Ania looks at me, then says quietly, "This was the only way Mikhail and I bonded when I was younger. I'd see him out here, shooting, and I'd just walk over and stand nearby, not saying anything. He wouldn't say anything, either. He'd just pass me the ball. Sometimes, we'd be out here for hours without saying a word."
"Why wouldn't he speak to you?" I say, my heart squeezing at her words. I can't imagine Mikhail being cruel to anybody, which should throw up an error message in my mind if anything should. I know who he is and what he's capable of. He tortured someone for me.
"It's not necessarily that he wouldn't," she says. "He didn't like to think about Dad cheating on his mom, which is fair enough, but what about me? I didn't even know my mom. She was a sex worker who wanted nothing to do with me. She gave away her own baby."
"Who told you that?" I ask.
"Dad," she says. She must be able to read my expression because she immediately follows it up with, "What? Why are you looking at me like that?"
"It's nothing."
Ania walks right up to me. She gets eerily intense. When she's finally ready to find a partner, I can imagine her running circles around them when she turns those brooding eyes to them. "It's not nothing, though, is it?"

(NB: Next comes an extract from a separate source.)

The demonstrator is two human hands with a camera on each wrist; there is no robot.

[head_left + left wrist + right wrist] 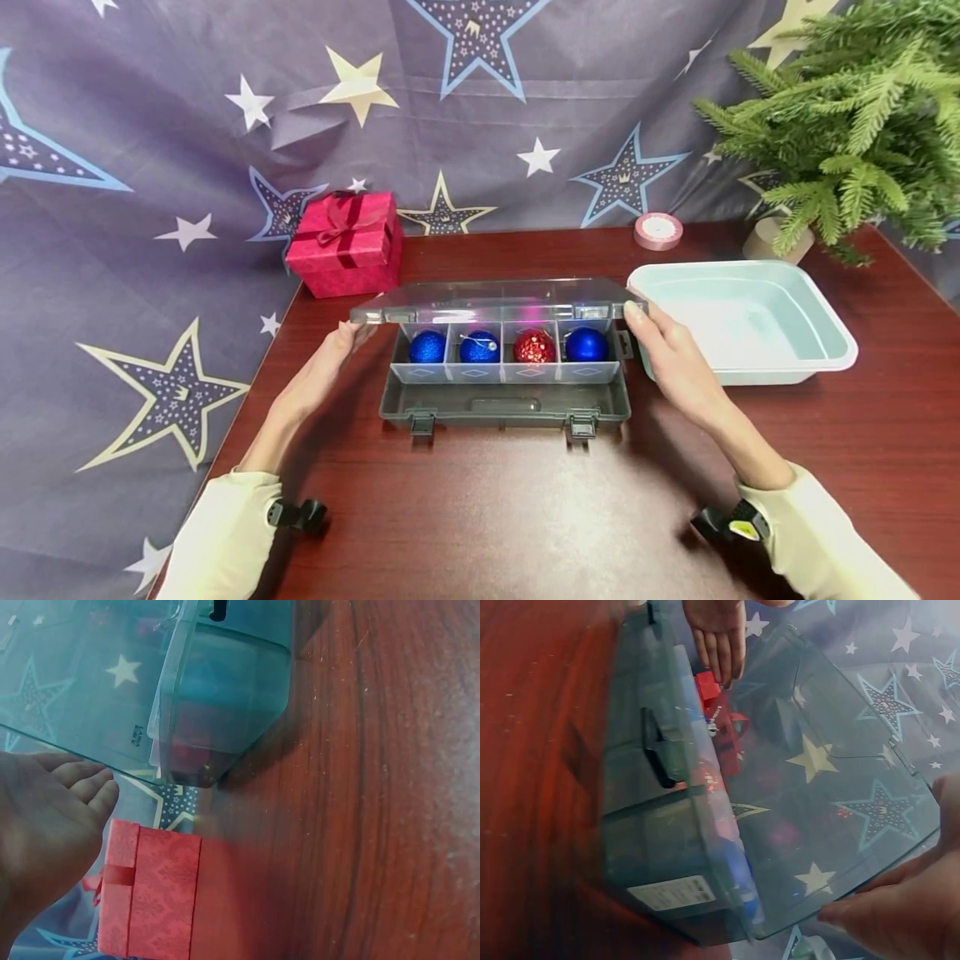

"Bratva bosses lie," I say. "Maybe your dad wasn't?—"
"No." Ania shakes her head stubbornly. "If Dad lied, it means my mom wanted me in her life. It means he took me from her, or he did something to her to make her leave me behind. It means my whole life has been a lie. It means I was robbed of a chance to have a mother. No, no, I can't think that. She didn't want me. Okay? She hated me."
Ania turns, looking like she's about to storm away. I quickly walk around her and raise my hands. "Ania, I didn't mean to upset you. I'm sorry."
She softens a little. "You don't know what you're talking about."
"You're right. I don't. I'm sorry."
I hesitate for a moment, then reach forward for a hug. She throws herself into the hug with sudden reckless abandon, wrapping her arms around me and squeezing tight. Over her shoulder, I look at Lia, and I can tell she's thinking the same thing. Whatever happens, Ania deserves to be happy.
"I'm sorry for snapping," Ania says.
"You don't have to apologize for anything," I tell her.
We shoot some hoops for a few minutes longer, and then Ania says she wants to nap. I go back to the library with Lia, watching her paint for a while, wondering if this is what making friends feels like.